• Problem details: All lines from the opening of the data to the line containing "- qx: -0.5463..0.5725" must be returned unchanged, and only those lines.
◇ ◇ ◇
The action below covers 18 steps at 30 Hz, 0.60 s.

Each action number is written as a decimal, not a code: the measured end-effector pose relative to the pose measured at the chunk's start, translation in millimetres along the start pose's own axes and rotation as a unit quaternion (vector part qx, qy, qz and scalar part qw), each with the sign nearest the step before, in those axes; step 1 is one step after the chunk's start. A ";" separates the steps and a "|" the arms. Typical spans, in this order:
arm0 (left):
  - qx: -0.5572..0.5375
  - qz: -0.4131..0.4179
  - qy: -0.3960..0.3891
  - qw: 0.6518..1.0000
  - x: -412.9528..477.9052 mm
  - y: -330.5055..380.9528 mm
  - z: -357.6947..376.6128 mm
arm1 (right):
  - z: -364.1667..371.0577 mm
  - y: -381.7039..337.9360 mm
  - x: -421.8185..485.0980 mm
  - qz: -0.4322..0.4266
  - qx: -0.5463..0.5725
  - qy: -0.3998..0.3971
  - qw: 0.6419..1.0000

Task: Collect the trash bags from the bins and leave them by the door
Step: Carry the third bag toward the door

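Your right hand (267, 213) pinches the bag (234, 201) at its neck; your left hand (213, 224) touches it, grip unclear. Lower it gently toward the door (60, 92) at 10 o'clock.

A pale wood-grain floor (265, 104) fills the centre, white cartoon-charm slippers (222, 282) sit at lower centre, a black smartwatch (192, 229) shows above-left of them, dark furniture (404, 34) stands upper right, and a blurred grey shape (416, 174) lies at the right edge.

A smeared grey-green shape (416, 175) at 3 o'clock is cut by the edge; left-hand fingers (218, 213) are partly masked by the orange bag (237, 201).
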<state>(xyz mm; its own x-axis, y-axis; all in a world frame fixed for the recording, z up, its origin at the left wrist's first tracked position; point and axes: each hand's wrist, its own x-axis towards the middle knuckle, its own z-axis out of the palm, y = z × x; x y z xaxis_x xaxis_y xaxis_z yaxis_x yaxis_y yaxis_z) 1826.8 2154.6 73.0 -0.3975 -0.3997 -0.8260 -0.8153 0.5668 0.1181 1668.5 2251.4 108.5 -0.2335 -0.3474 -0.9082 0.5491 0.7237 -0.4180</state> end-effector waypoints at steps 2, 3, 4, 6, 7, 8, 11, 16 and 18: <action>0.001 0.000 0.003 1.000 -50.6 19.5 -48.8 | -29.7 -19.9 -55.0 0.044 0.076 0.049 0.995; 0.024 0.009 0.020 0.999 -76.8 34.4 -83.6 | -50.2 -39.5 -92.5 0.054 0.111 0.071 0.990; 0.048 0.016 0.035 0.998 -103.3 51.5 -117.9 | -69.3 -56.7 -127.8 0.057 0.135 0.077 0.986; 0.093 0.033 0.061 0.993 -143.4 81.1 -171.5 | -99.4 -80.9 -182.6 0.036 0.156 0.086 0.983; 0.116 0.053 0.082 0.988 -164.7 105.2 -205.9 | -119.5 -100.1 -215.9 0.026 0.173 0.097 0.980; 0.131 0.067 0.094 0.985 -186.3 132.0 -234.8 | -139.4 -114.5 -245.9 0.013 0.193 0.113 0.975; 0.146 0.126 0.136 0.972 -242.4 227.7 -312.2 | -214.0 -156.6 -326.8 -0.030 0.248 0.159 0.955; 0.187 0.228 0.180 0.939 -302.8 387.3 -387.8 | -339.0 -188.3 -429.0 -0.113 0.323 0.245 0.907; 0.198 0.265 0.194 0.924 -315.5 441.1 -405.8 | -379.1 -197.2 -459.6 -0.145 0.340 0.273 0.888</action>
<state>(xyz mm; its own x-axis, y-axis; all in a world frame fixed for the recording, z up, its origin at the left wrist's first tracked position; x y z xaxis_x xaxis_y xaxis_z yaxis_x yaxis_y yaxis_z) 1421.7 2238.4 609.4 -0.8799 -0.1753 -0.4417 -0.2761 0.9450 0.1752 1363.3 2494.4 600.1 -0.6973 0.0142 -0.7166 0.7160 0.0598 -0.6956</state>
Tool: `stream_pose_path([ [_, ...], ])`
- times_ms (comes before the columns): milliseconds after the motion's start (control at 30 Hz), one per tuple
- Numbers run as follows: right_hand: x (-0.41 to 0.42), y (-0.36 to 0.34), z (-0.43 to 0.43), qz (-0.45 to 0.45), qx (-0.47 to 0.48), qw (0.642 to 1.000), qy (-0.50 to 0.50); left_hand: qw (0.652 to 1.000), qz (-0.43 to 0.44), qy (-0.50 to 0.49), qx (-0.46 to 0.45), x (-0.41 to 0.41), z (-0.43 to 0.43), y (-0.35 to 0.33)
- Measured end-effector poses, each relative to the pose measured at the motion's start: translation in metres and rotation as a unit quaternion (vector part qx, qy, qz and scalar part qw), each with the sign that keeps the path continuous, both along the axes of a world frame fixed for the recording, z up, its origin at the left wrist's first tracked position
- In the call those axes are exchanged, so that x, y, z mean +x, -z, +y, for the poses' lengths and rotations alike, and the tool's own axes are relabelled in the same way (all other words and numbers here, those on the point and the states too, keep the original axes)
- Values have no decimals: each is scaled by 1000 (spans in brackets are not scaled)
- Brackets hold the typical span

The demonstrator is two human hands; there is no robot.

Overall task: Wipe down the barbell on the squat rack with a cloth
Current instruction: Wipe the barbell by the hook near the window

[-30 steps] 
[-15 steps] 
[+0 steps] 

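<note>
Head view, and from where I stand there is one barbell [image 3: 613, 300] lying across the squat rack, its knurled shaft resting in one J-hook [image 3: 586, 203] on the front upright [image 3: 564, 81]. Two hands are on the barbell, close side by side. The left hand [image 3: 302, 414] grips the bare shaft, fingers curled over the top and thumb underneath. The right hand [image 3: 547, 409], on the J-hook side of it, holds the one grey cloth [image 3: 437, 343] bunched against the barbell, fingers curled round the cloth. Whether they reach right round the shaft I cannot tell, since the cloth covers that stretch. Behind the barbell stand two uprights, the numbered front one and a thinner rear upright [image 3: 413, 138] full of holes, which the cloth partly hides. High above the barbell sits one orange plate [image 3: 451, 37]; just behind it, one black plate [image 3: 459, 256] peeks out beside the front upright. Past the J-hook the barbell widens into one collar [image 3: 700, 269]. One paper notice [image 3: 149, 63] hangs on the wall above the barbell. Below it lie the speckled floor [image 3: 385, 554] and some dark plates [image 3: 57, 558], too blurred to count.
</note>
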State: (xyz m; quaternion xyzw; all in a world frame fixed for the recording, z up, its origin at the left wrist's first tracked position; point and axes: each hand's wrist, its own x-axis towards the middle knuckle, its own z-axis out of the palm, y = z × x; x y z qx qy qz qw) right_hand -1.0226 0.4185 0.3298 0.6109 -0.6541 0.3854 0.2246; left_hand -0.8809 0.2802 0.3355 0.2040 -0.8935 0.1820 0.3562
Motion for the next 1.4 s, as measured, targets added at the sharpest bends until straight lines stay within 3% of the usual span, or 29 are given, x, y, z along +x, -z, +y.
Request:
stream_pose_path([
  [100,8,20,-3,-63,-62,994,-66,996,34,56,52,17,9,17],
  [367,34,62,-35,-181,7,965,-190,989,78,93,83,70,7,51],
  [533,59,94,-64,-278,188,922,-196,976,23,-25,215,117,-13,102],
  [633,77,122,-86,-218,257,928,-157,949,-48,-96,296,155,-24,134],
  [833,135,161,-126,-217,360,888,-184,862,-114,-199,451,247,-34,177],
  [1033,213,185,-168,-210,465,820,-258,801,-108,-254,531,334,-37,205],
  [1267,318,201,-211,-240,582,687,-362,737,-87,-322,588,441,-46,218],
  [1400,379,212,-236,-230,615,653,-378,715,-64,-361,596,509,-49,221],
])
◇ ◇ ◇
• Answer section:
The action below covers 18 steps at 30 Hz, 0.60 s.

Each action number is written as a decimal, not a code: the measured end-effector pose relative to the pose measured at the chunk's start, translation in millimetres along the start pose's own axes and rotation as a unit quaternion (vector part qx, qy, qz and scalar part qw), each with the sign nearest the step before, in those axes; step 1 is one step after the chunk's start. A ";" separates the steps and a "|" the arms. Typical spans, in this order:
arm0 (left):
  - qx: -0.5572..0.5375
  - qz: -0.4131..0.4179
  - qy: -0.3960..0.3891
  - qw: 0.6518..1.0000
  - x: -412.9528..477.9052 mm
  - y: -330.5055..380.9528 mm
  - z: -357.6947..376.6128 mm
arm1 (right):
  - z: -364.1667..371.0577 mm
  - y: -381.7039..337.9360 mm
  - x: -421.8185..485.0980 mm
  - qz: -0.4322..0.4266
  - qx: -0.5463..0.5725

That finishes the exercise.